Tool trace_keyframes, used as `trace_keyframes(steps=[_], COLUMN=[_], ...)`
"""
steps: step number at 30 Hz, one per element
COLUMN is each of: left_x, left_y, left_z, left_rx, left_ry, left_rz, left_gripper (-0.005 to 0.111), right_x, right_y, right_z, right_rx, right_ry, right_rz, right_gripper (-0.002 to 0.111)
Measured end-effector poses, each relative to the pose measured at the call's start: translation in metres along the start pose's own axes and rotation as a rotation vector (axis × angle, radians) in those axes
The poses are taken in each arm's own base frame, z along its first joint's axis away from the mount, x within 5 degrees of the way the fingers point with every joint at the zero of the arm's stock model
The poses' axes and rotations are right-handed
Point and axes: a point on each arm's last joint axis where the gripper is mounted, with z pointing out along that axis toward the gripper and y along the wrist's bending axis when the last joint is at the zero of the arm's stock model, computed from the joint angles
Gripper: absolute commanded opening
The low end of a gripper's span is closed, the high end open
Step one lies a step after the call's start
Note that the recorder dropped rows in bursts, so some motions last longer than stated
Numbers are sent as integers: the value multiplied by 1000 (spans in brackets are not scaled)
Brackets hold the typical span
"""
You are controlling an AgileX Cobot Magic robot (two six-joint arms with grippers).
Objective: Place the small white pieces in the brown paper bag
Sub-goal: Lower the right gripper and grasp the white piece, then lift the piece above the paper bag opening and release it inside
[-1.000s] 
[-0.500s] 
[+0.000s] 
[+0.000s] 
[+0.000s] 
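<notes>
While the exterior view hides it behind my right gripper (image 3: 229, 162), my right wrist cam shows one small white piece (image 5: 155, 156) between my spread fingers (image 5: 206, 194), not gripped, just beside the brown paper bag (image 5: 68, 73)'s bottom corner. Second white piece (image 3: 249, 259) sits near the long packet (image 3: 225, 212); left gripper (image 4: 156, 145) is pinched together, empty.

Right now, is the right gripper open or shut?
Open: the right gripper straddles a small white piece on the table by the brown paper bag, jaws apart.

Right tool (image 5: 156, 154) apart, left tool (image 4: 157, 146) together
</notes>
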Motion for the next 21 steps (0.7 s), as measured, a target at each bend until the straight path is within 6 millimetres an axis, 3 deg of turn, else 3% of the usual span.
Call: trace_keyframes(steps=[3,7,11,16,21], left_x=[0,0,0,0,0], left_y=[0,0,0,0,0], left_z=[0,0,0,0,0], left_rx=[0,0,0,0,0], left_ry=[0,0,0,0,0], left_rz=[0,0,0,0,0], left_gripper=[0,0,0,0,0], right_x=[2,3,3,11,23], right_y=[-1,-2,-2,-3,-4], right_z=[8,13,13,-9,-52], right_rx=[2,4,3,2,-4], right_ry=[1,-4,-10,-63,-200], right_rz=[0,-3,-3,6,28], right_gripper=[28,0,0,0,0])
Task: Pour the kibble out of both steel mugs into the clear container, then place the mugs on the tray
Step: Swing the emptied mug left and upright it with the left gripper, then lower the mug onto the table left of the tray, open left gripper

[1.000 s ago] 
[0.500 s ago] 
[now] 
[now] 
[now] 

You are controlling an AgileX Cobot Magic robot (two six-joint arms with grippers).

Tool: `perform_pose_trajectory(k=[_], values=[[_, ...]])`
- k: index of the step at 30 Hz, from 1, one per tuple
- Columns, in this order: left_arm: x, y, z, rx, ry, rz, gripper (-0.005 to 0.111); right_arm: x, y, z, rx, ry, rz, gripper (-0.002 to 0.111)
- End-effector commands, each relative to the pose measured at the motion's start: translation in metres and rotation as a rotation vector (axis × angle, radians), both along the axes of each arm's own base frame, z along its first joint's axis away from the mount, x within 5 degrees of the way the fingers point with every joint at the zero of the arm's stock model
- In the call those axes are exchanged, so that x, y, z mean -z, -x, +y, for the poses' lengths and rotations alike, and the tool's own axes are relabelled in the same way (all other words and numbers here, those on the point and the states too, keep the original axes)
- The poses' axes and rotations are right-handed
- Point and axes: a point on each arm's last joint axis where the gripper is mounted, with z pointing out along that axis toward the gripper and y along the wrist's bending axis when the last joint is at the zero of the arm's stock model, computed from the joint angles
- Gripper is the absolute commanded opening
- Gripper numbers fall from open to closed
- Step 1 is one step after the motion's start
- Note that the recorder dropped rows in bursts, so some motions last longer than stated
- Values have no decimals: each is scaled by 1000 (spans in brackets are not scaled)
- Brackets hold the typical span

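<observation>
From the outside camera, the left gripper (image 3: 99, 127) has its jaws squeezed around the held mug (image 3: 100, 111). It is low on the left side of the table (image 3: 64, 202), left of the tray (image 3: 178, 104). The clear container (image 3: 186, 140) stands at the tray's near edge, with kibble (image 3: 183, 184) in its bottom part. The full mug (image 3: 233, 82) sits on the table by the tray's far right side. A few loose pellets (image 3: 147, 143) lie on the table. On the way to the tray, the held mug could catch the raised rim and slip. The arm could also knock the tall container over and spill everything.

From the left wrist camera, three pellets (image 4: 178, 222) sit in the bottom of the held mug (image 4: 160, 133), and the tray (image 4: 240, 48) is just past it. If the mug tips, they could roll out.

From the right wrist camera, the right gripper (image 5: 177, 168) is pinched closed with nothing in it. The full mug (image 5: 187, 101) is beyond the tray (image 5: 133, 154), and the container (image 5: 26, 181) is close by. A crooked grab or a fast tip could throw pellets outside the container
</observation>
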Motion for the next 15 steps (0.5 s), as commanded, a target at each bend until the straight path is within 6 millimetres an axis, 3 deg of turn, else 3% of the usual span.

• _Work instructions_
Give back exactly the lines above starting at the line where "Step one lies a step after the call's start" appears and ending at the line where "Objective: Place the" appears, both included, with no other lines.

• _Answer section_
Step one lies a step after the call's start
Note that the recorder dropped rows in bursts, so some motions last longer than stated
Numbers are sent as integers: the value multiplied by 1000 (spans in brackets are not scaled)
Brackets hold the typical span
"""
You are controlling an AgileX Cobot Magic robot (two six-joint arms with grippers).
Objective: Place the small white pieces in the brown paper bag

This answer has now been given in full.